Input data.
# # # #

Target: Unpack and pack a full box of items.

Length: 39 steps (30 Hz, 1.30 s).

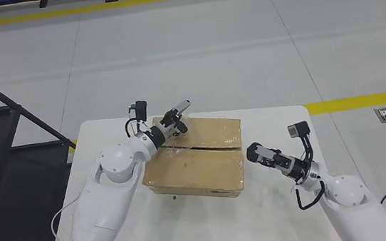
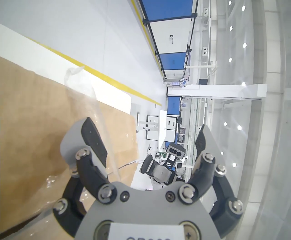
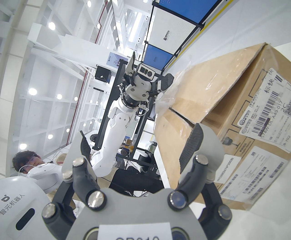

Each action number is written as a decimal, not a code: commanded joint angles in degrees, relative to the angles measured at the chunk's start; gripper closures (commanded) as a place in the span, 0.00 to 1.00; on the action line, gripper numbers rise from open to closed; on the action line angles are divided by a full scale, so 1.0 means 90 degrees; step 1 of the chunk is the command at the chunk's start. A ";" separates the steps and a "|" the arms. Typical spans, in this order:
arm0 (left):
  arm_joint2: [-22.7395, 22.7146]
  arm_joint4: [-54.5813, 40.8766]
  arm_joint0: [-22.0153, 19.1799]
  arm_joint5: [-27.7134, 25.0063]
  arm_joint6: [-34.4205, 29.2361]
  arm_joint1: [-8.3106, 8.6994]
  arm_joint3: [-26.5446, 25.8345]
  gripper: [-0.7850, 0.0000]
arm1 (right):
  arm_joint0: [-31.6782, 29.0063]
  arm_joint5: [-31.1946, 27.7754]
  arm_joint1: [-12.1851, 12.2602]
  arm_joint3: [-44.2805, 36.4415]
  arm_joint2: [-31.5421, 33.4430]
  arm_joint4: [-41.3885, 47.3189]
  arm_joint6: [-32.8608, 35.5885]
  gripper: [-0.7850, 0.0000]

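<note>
Over on the left, the left gripper [image 1: 178, 118] hangs above the far left corner of the box [image 1: 197, 159], jaws spread wide with nothing between them. Its own wrist camera gives what the overhead cannot: the left gripper [image 2: 147, 138] is tipped on its side over the brown top of the box [image 2: 34, 113], and a loose, crinkled strip of clear tape [image 2: 72, 70] lifts off the cardboard and runs just beside one pad [image 2: 93, 136]. Whether that pad touches the tape, I can't say.

In the middle, the box sits shut on the white table [image 1: 274, 204], its two top flaps meeting along a seam. From above it's plain cardboard; the right wrist camera shows the box [image 3: 204, 91] from the side, with printed labels [image 3: 261, 109] stuck on that face and the seam [image 3: 181, 116] slightly gapped. That view also catches the left gripper [image 3: 147, 81] far off at the opposite corner, one finger low by the crumpled tape [image 3: 181, 75].

On the right, the right gripper [image 1: 254, 151] sits just beside the box's right side, low over the table. Close up, the right gripper [image 3: 138, 145] stands wide apart too, holding nothing, apart from the cardboard. The left wrist camera glimpses the right gripper [image 2: 156, 170] beyond the box's edge.
</note>
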 commanded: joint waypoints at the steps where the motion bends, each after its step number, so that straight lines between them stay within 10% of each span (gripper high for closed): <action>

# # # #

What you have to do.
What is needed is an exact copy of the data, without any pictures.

Exercise response.
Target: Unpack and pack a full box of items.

Length: 39 steps (30 Hz, 1.30 s).


Each action number is written as a decimal, not a code: commanded joint angles in degrees, relative to the angles measured at the chunk's start; gripper closures (commanded) as a place in the span, 0.00 to 1.00; on the action line, gripper numbers rise from open to closed; on the action line angles are divided by a full scale, so 1.0 means 90 degrees; step 1 of the chunk is the command at the chunk's start. A ";" separates the steps and a "|" the arms. Typical spans, in this order:
arm0 (left):
  arm_joint2: [-22.7395, 22.7146]
  arm_joint4: [-54.5813, 40.8766]
  arm_joint0: [-22.0153, 19.1799]
  arm_joint5: [-27.7134, 25.0063]
  arm_joint6: [-34.4205, 29.2361]
  arm_joint1: [-8.3106, 8.6994]
  arm_joint3: [-26.5446, 25.8345]
  gripper: [-0.7850, 0.0000]
arm1 (right):
  arm_joint0: [-31.6782, 29.0063]
  arm_joint5: [-31.1946, 27.7754]
  arm_joint1: [-12.1851, 12.2602]
  arm_joint3: [-44.2805, 36.4415]
  arm_joint2: [-31.5421, 33.4430]
  arm_joint4: [-41.3885, 47.3189]
  arm_joint6: [-32.8608, 35.5885]
  gripper: [-0.7850, 0.0000]

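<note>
Over on the left, the left gripper [image 1: 178, 118] hangs above the far left corner of the box [image 1: 197, 159], jaws spread wide with nothing between them. Its own wrist camera gives what the overhead cannot: the left gripper [image 2: 147, 138] is tipped on its side over the brown top of the box [image 2: 34, 113], and a loose, crinkled strip of clear tape [image 2: 72, 70] lifts off the cardboard and runs just beside one pad [image 2: 93, 136]. Whether that pad touches the tape, I can't say.

In the middle, the box sits shut on the white table [image 1: 274, 204], its two top flaps meeting along a seam. From above it's plain cardboard; the right wrist camera shows the box [image 3: 204, 91] from the side, with printed labels [image 3: 261, 109] stuck on that face and the seam [image 3: 181, 116] slightly gapped. That view also catches the left gripper [image 3: 147, 81] far off at the opposite corner, one finger low by the crumpled tape [image 3: 181, 75].

On the right, the right gripper [image 1: 254, 151] sits just beside the box's right side, low over the table. Close up, the right gripper [image 3: 138, 145] stands wide apart too, holding nothing, apart from the cardboard. The left wrist camera glimpses the right gripper [image 2: 156, 170] beyond the box's edge.
</note>
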 commanded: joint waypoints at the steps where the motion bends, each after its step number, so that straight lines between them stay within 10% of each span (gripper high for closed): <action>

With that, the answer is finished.